DeepSeek AI tops Apple App Store
Open-source AI Model from China captures the world's attention
The image above is from the Apple App Store. An open source AI research team called DeepSeek has released competitive and popular new foundational AI model. There are parts of the DeepSeek story that are questionable and other parts that are undeniable. I go through all of this.
Undeniable
One undeniable part of the story is that open source AI models are here to stay. There was a period when some people believed closed sourced models backed by greater resources had an unreachable advantage. It seems like open source AI is here to stay. For all the flack Mark Zuckerberg gets, Meta’s Llama is a big reason open source AI has been able to stay relevant.
Another undeniable part of the story is that DeepSeek’s model is very cost effective. Large language models (LLMs) are priced on a token basis. A token is a small portion of text that is typically a couple of letters.
DeepSeek R1
$0.55 per million tokens (input)
$2.19 per million tokens (output)
OpenAI o1
$15.00 per million tokens (input)
$60.00 per million tokens (output)
DeepSeek provides a compelling product that people are using. Otherwise, it wouldn’t be number one on the App Store.
Questionable
The questionable part is whether roughly $6 million dollars and 2,048 NVIDIA H800 chips were used to train the model. It’s possible but seems unlikely in my opinion.
The number seems small. The DeepSeek team is likely able to avoid advanced chip export restrictions imposed by the outgoing Biden administration but can’t talk about it publicly for obvious reasons.
By the close of 2024, the Bank of China is set to provide loans amounting to 1.91 trillion yuan (around £195 billion) to more than 100,000 technology companies.
The Bank of China would not be handing out so much money to Chinese technology companies if training foundation models was so affordable. This is just me using simple deductive reasoning.
Implications
One important implication is throwing money at AI alone doesn’t ensure winning. The Stargate project is a $500 billion AI infrastructure project recently announced.
This large sum of money does not ensure victory. The other big implication of the story is that AI is still a wide open game.
It’s in America’s best interest to bring the best minds of other countries to America and keep them. Keeping talent out of the country just creates competitors outside of the scope of the American hegemony. It’s a lot more wise to brain drain other countries of their top minds as we enter a critical phase of AI reshaping the world.

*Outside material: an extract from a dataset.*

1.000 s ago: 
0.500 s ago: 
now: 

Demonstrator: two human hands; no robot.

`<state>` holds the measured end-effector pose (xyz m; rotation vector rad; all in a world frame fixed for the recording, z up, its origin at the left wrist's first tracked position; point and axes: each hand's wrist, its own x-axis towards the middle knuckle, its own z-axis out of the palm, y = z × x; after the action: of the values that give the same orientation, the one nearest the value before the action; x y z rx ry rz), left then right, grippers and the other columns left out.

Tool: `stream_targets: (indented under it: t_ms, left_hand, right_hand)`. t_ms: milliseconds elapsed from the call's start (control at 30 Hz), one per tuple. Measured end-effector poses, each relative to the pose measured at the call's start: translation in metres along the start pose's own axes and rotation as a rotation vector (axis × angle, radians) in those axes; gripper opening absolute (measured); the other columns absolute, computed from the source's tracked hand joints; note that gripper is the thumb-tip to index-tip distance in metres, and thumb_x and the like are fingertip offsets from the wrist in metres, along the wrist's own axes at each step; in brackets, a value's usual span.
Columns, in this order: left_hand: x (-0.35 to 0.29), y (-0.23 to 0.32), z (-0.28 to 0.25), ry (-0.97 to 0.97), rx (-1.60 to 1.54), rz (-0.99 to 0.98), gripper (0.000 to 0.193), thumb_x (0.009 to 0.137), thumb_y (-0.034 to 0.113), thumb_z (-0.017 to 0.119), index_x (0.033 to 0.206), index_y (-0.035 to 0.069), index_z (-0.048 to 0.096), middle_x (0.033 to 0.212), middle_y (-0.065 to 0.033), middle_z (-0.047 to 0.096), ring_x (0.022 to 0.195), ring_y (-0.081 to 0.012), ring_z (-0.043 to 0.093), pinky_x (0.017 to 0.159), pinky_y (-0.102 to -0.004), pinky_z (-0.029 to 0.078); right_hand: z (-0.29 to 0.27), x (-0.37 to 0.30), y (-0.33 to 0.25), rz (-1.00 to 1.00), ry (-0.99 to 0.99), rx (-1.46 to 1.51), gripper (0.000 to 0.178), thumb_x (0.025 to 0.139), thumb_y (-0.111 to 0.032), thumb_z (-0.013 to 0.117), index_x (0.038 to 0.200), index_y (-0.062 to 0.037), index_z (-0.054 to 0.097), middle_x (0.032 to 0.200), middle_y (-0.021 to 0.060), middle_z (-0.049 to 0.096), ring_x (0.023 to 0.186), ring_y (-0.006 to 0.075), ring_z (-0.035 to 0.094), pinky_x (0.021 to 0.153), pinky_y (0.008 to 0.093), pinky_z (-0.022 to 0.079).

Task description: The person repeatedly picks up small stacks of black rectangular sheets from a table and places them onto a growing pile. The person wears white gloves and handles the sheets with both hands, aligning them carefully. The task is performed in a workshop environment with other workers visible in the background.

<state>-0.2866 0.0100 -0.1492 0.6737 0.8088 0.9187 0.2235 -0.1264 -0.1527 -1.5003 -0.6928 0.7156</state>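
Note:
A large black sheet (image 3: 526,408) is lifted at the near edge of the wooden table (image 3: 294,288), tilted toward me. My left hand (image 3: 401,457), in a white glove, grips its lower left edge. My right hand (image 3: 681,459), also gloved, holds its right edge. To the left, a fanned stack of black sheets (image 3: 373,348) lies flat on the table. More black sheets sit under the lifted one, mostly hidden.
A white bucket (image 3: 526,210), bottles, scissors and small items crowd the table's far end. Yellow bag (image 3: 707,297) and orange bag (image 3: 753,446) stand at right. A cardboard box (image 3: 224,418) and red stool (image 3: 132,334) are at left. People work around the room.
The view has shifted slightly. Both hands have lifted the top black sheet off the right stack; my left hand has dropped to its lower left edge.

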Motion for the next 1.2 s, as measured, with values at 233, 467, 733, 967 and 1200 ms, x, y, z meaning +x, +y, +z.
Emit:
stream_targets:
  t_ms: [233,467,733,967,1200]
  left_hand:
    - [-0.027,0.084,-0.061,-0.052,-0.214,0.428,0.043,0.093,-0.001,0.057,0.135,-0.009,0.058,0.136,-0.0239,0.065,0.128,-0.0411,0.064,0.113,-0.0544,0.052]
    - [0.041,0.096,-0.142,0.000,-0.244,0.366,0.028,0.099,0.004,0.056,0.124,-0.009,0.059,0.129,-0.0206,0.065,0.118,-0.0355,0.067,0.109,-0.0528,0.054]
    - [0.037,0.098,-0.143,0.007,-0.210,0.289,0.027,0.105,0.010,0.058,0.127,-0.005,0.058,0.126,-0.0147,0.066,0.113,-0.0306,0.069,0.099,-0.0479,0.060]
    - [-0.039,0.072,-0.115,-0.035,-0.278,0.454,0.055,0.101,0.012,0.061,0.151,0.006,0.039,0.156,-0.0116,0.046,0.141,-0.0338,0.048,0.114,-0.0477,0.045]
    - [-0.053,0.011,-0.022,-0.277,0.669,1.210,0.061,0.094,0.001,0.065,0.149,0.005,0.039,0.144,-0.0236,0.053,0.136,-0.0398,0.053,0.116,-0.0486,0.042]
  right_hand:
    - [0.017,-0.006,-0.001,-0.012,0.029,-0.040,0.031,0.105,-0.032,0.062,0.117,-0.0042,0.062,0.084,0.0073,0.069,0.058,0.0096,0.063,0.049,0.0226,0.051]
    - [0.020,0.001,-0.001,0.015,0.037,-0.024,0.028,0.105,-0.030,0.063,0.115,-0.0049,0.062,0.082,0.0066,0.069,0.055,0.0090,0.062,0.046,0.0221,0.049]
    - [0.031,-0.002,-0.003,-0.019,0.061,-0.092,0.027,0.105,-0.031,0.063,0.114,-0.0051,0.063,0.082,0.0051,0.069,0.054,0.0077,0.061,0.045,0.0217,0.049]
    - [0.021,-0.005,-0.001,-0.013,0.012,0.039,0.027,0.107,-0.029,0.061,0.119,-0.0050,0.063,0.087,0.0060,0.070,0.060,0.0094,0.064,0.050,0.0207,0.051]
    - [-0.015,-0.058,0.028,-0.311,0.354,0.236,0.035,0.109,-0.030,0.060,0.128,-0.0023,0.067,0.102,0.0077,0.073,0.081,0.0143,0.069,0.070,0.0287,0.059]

The most amusing idea that I didn't write about this story goes like this:
Liang Wenfeng financed DeepSeek as a pet project. His day job is managing a quant hedge fund. He could have potentially initiated a short position on US + Chinese tech companies prior to releasing Deep Seek.
The profits could then be used for spending even more money compute to build better models.
There have been complaints about Liang Wenfeng spending more time on Deep Seek than managing his hedge fund. But this would be the ultimate chess move.
It's a plan that would imply amazing foresight. But then again we are also talking about someone who is building AI models for fun.